Старик разрядил минутное замешательство: быстрыми шажками он подошел к дивану, схватил Фрэнка за руку, потянул, тот встал — теперь он возвышался над маленьким гостем из ночи, и старик, задрав голову, крикнул ввысь:
— Так, стало быть, Фрэнк?
— Да, сэр — отозвался с вышины Фрэнк.
— Я пять минут стоял под дверью, — сказал дед.
— Целых пять минут? — тревожно воскликнули оба.
— … и все сомневался, стучать или не стучать. Услыхал музыку и говорю себе, черт возьми, если у него там девчонка, либо пускай выкинет ее в окошко под дождь, либо пускай покажет старику, какая она есть красотка. Постучал и… и никакой девчонки тут не видать… вот провалиться мне, вы ее, верно, запихнули в чулан, а?
— Никакой девчонки тут нет, дедушка, — Том обвел руками комнату.
— Но… — Дед оглядел натертый пол, чистенькие коврики, яркие цветы, зоркие портреты на стенах.
— Вы что ж, у нее временные жильцы?
— Жильцы?
— Я что говорю, у этой комнаты такой вид, сразу чувствуешь, тут не без женщины. Прямо как на рекламе туристских пароходов, я на такие в витринах полжизни любовался.
— Ну мы… — начал Фрэнк.
— Дело вот в чем, дедушка, — сказал Том и откашлялся. — Мы сами тут все устроили. Отделали заново.

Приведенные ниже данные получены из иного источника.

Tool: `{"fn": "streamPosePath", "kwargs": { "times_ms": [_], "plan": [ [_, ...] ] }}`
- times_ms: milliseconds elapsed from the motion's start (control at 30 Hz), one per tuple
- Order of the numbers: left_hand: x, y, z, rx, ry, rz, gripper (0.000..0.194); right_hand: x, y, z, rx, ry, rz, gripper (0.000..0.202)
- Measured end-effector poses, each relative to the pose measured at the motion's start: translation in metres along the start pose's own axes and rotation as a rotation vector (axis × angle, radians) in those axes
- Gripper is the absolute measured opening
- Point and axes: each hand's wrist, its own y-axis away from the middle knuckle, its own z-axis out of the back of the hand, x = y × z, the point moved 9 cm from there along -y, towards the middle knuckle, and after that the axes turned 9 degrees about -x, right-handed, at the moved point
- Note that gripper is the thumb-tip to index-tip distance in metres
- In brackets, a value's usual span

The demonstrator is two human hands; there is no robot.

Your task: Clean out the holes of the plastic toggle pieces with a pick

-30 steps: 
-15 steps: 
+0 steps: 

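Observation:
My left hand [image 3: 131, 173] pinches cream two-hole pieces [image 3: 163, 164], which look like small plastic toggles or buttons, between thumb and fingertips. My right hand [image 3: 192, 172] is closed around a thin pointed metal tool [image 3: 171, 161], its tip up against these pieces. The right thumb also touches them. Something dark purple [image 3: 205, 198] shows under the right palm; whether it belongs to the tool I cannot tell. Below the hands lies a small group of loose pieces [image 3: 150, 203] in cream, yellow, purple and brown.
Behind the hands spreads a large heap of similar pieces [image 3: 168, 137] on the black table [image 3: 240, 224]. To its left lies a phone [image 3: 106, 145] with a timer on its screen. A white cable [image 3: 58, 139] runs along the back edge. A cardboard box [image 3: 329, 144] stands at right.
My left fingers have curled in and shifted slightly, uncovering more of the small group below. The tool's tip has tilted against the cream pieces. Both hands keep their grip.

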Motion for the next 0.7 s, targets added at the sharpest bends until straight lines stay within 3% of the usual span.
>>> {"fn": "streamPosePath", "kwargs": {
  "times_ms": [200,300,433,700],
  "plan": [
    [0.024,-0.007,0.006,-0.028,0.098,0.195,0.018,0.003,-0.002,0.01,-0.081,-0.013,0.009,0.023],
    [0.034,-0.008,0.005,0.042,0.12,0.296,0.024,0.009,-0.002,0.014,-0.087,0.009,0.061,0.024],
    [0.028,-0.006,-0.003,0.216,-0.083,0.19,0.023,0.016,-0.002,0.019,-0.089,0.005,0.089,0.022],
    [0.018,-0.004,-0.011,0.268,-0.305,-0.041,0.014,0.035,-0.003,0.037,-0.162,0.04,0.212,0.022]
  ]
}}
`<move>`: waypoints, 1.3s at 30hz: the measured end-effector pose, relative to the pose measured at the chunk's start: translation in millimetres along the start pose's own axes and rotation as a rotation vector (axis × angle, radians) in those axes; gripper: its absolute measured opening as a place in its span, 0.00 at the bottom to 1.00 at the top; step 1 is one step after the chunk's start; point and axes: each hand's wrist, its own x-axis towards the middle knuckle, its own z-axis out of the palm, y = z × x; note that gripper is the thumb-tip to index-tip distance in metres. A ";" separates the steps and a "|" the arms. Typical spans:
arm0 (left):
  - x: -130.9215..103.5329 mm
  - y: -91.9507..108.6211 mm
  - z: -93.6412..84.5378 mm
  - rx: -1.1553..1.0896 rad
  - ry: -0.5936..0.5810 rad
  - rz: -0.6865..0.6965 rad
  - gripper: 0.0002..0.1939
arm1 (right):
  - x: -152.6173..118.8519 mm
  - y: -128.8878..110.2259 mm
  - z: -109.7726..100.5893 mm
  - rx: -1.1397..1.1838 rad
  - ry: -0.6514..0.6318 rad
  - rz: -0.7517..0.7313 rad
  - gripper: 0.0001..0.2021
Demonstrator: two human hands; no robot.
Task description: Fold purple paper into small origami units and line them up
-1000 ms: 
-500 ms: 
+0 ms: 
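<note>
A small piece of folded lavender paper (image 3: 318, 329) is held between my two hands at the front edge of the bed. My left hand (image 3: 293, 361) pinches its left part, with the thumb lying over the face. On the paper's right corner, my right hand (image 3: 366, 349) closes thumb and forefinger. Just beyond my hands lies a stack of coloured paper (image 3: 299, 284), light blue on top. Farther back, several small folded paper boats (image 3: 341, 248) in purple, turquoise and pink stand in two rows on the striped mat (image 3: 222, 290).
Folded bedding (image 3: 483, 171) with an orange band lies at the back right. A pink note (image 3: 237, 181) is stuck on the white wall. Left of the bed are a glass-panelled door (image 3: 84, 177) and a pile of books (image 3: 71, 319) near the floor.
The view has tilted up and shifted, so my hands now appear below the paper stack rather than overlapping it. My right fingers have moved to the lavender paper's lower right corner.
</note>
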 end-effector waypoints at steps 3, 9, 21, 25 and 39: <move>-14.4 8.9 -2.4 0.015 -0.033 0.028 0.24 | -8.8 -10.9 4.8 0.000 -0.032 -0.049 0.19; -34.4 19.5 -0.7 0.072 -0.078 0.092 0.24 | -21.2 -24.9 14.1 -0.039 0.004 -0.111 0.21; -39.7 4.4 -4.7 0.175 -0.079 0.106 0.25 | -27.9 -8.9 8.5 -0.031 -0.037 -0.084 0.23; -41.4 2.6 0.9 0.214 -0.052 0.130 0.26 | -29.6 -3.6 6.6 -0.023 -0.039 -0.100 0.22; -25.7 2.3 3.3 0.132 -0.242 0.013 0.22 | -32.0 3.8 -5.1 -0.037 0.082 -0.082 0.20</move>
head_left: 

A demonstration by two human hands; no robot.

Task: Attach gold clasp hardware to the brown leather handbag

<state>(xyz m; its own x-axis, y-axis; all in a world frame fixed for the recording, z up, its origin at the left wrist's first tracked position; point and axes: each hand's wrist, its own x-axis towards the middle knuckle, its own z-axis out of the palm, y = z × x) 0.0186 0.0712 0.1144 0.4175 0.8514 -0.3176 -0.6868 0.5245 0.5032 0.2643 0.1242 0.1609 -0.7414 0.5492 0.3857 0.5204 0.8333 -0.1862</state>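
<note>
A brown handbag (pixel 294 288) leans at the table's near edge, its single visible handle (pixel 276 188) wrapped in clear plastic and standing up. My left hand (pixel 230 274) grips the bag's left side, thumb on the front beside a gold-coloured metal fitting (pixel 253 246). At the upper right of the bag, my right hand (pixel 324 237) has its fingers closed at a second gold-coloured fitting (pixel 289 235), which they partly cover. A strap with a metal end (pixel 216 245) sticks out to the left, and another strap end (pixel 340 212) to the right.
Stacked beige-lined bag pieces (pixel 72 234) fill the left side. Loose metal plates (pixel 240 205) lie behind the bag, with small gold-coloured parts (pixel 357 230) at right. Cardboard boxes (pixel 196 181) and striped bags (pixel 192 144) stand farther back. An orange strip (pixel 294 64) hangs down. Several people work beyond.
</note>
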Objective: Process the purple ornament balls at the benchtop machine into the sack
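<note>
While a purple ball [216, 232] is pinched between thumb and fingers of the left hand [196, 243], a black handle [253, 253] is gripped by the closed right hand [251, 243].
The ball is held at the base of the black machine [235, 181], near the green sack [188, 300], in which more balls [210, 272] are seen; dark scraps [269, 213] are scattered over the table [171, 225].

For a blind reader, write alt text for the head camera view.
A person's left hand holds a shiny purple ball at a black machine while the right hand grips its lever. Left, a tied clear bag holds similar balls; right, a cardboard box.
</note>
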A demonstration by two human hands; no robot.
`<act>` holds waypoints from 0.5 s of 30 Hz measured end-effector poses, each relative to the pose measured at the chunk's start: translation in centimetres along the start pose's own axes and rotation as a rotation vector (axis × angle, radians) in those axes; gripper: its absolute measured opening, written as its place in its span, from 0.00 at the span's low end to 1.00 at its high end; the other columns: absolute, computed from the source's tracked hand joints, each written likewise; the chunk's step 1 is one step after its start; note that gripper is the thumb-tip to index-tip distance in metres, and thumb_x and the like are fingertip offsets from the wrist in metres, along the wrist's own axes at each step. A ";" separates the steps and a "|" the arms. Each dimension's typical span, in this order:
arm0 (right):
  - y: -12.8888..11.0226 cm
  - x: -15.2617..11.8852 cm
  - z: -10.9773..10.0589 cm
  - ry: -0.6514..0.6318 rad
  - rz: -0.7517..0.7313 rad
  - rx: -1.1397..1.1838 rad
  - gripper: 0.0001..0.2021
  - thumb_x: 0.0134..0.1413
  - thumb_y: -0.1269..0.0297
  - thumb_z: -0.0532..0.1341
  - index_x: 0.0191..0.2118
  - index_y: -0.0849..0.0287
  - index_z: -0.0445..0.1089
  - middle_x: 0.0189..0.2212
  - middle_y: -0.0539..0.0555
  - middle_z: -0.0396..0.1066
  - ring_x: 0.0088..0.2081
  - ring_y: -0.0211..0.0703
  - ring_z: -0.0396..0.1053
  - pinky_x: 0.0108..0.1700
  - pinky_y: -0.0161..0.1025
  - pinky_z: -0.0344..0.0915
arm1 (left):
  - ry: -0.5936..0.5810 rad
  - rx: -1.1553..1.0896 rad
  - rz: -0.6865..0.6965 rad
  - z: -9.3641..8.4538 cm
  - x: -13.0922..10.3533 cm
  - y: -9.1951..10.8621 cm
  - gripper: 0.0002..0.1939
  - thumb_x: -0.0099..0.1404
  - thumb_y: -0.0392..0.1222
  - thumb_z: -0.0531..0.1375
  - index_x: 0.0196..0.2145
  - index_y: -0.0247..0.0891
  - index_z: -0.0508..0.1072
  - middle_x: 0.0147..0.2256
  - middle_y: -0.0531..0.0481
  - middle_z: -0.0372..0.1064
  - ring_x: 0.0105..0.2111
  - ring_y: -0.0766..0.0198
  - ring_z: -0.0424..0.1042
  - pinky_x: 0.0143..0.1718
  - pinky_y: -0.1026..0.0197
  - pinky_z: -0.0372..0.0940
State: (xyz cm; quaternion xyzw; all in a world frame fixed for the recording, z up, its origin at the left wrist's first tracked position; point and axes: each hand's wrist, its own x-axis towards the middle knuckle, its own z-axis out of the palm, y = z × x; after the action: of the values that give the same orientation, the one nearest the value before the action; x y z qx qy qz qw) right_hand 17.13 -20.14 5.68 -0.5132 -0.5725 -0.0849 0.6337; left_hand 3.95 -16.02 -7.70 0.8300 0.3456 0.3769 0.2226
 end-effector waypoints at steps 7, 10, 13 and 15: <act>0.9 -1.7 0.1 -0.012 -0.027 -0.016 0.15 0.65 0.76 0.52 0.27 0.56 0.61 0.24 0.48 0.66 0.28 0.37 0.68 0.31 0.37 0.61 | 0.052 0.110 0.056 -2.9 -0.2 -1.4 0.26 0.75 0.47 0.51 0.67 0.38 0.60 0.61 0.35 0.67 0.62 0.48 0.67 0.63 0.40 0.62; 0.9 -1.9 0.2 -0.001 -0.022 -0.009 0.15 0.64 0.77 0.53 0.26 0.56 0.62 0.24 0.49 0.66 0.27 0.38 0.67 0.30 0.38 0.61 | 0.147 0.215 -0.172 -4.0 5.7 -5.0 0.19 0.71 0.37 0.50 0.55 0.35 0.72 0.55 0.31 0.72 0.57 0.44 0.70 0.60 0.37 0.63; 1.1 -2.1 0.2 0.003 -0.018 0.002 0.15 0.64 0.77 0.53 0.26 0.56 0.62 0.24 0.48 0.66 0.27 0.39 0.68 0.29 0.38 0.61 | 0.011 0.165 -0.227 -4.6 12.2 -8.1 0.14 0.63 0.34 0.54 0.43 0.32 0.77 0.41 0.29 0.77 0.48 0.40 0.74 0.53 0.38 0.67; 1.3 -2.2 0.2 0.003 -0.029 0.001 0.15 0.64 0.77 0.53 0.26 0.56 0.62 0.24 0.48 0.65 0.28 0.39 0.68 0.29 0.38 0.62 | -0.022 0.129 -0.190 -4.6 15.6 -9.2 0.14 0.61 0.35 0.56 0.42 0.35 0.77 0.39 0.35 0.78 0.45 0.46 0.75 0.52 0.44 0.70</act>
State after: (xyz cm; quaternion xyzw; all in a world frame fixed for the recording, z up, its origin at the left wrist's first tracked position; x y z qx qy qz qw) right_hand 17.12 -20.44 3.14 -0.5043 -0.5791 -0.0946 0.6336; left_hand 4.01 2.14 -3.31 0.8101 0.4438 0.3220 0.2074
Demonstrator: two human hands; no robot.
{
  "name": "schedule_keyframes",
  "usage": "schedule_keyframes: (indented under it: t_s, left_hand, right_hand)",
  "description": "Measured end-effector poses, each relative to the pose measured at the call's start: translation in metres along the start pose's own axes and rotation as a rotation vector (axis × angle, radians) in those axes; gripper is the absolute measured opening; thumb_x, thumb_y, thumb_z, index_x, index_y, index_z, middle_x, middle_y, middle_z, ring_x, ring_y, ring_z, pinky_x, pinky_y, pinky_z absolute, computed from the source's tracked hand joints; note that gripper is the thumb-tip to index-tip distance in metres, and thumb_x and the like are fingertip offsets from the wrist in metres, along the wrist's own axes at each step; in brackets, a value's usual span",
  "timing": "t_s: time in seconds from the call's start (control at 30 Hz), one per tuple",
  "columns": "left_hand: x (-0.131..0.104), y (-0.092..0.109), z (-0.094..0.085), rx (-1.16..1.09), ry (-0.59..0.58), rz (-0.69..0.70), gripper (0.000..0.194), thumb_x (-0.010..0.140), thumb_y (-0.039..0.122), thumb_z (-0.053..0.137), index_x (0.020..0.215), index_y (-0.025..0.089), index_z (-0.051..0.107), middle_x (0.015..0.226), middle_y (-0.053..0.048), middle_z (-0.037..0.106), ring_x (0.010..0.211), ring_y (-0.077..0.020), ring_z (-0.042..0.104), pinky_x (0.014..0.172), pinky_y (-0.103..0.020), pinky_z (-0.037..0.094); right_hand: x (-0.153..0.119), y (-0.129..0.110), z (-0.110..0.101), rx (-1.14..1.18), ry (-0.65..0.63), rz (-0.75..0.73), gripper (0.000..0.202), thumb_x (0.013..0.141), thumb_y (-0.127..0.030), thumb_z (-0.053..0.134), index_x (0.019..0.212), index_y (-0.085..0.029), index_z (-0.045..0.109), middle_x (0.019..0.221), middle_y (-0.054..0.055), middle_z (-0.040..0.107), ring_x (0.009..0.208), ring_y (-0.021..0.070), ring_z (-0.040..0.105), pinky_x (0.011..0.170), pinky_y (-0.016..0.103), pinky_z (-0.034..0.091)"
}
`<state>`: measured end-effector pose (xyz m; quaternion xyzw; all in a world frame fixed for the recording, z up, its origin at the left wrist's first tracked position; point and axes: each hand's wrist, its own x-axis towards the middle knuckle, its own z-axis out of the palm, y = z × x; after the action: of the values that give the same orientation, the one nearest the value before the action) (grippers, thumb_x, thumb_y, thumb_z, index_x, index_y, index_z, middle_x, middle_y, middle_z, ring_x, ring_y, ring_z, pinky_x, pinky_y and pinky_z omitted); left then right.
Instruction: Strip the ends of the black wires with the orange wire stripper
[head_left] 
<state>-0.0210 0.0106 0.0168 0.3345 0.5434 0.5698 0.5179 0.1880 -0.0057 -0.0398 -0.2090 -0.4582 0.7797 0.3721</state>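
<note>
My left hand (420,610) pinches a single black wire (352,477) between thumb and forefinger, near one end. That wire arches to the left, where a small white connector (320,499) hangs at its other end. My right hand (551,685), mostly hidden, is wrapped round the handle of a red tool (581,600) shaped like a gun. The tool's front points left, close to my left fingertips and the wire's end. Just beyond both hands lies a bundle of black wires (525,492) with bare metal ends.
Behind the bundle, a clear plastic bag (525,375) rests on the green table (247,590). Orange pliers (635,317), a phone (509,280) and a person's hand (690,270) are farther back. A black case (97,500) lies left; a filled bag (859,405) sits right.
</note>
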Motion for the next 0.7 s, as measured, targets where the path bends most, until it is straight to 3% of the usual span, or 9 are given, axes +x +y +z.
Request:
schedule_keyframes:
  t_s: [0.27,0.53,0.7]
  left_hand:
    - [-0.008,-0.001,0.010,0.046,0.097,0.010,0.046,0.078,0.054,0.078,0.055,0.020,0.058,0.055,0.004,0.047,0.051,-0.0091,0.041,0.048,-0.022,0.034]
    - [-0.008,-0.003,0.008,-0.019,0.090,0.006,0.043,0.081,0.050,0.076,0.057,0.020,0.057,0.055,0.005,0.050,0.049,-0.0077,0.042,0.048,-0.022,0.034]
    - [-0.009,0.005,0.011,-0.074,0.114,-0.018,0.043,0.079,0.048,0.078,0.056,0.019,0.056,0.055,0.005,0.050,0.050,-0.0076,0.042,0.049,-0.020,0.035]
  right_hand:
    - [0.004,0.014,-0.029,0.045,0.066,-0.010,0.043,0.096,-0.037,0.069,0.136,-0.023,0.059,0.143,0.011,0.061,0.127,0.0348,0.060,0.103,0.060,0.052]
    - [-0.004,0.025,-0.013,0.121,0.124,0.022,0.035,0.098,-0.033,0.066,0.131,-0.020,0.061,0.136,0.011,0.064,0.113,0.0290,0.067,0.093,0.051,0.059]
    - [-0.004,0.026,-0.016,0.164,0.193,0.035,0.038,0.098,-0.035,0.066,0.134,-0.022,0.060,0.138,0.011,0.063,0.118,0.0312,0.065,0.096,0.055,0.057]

— Отделали заново? — Старик даже рот раскрыл от изумления. Круглыми глазами опять оглядел комнату. — Это вы вдвоем такое сотворили? Боже милостивый! Он потрогал синюю с белым керамическую пепельницу, погладил коврик, яркий, точно какаду.
— Кто же из вас что делал? — спросил он вдруг и пытливо посмотрел на них обоих. Том покраснел.
— Понимаешь ли, мы…
— Нет-нет, молчи! — крикнул старик и поднял руку. Что ж это я, только ввалился и сразу давай вынюхивать, как безмозглый пес, а лисы никакой нету. Спроси лучше, куда я сам собрался, и что затеял, а? И кстати сказать, не пахнет ли в вашей картинной галерее еще одним Зверем?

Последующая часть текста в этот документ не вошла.